Report the tally of lines in the material below that have the string "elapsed", with no other output.

______________________________

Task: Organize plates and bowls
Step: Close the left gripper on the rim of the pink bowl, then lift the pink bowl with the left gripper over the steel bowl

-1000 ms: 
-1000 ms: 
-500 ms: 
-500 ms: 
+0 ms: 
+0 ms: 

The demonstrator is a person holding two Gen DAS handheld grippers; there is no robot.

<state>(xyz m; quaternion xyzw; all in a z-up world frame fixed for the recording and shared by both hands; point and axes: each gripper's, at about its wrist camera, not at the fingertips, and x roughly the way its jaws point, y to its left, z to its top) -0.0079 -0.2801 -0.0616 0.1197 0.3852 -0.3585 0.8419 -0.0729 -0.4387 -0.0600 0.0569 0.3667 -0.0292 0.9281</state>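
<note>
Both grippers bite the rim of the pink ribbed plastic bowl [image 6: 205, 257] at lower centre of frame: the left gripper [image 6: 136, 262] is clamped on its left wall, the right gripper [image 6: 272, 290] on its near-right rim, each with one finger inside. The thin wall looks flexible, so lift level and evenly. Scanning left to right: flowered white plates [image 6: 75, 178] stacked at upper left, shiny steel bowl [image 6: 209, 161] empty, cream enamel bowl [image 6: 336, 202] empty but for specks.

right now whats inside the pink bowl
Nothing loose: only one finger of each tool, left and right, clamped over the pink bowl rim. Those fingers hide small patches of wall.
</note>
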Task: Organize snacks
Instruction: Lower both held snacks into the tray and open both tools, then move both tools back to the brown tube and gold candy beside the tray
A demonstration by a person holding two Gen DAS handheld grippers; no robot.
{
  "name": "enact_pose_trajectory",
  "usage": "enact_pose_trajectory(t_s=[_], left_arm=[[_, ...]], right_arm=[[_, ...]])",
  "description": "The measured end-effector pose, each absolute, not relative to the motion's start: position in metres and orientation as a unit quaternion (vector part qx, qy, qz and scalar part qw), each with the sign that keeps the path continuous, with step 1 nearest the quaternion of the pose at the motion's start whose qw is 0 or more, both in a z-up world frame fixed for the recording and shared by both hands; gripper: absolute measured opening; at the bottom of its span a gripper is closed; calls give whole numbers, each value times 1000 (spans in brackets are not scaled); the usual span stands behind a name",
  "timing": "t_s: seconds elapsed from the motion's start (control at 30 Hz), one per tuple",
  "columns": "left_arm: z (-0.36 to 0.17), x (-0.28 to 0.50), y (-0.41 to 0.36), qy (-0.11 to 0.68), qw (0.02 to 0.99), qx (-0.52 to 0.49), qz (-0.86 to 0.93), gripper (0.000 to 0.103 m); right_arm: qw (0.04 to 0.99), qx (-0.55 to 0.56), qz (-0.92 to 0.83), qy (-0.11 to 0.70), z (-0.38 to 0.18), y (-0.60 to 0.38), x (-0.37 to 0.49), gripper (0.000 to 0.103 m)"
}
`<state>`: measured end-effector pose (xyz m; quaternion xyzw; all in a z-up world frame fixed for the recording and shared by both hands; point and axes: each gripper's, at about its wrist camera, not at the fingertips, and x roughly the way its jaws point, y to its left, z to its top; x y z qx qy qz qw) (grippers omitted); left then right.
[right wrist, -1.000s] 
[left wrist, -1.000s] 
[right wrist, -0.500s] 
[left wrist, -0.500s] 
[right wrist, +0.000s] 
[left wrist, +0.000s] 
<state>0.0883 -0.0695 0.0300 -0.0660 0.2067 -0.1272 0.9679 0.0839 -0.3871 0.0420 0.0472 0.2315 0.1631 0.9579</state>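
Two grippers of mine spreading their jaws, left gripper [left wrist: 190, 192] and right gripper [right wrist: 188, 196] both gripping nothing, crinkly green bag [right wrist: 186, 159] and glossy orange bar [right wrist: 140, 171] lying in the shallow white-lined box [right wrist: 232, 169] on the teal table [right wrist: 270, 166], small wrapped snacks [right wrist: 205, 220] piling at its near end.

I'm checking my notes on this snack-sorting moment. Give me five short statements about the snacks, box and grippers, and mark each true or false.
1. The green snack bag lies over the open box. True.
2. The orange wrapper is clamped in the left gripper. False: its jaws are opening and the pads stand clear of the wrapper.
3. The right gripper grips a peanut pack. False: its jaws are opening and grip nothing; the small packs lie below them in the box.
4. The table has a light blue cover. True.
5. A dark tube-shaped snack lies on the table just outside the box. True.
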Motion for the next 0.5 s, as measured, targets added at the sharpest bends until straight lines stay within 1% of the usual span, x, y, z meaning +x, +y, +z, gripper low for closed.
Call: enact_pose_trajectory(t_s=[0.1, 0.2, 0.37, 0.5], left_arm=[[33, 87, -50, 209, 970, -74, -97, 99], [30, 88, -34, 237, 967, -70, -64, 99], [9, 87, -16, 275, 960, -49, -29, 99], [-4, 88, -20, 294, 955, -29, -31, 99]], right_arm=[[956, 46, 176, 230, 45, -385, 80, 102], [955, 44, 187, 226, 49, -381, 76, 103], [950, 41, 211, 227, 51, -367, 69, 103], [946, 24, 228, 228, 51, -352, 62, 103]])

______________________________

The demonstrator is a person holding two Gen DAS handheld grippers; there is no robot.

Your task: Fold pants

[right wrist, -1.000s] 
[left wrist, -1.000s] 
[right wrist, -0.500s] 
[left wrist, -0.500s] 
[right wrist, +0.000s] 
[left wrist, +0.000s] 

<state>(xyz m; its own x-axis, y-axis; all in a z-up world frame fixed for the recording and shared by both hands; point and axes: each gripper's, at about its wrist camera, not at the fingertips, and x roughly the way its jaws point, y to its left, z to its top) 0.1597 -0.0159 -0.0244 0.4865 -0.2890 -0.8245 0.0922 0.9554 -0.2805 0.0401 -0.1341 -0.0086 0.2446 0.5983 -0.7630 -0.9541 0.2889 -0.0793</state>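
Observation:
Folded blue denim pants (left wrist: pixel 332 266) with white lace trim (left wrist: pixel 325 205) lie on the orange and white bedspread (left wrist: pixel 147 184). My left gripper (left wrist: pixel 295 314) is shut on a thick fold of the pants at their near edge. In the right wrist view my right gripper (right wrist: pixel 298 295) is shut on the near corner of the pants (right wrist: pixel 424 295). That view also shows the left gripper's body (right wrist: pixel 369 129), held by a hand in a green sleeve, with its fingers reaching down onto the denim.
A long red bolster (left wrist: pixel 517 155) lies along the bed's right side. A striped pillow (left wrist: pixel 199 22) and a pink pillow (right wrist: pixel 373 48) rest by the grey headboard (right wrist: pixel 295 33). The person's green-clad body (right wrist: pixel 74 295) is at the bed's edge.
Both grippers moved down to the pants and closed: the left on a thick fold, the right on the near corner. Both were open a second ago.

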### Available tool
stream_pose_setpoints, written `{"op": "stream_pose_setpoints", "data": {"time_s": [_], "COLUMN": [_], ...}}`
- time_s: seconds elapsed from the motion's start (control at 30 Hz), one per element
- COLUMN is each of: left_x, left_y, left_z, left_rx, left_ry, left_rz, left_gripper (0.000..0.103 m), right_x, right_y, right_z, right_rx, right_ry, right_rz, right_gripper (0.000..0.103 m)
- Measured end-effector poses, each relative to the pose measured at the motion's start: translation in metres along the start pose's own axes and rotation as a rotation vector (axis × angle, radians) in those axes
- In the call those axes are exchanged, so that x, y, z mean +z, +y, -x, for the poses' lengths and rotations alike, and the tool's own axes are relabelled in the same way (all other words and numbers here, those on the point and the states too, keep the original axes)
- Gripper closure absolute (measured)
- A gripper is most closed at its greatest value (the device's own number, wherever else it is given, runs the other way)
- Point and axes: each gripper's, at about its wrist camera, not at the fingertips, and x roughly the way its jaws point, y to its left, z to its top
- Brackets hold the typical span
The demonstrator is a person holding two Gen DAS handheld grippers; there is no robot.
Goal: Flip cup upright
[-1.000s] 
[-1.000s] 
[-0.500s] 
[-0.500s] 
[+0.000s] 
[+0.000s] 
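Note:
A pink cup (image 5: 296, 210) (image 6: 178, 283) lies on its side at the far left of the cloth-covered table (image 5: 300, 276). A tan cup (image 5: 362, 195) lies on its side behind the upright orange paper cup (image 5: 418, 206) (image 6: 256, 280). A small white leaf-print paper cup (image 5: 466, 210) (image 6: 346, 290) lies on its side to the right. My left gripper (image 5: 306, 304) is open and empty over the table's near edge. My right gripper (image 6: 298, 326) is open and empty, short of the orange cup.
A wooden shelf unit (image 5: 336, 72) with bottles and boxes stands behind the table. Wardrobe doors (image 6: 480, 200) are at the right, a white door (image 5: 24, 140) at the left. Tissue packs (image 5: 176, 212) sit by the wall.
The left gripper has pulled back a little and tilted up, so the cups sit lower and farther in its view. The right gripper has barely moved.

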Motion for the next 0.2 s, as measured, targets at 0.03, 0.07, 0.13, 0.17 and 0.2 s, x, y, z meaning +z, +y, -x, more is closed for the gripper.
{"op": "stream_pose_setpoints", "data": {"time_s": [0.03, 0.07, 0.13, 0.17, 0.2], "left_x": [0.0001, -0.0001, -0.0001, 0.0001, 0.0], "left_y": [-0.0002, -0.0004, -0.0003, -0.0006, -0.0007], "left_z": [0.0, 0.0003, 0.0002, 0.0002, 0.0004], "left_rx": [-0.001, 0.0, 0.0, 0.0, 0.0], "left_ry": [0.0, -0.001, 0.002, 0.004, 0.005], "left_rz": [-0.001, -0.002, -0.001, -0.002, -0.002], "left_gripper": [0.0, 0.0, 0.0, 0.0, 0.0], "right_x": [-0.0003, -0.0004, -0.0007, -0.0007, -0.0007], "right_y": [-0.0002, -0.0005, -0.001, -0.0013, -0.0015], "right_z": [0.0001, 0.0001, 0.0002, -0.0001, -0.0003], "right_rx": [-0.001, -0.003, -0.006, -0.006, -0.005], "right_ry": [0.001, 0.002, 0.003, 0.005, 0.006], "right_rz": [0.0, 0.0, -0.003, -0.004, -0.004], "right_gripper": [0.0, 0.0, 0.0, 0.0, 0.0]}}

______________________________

Written answer. 2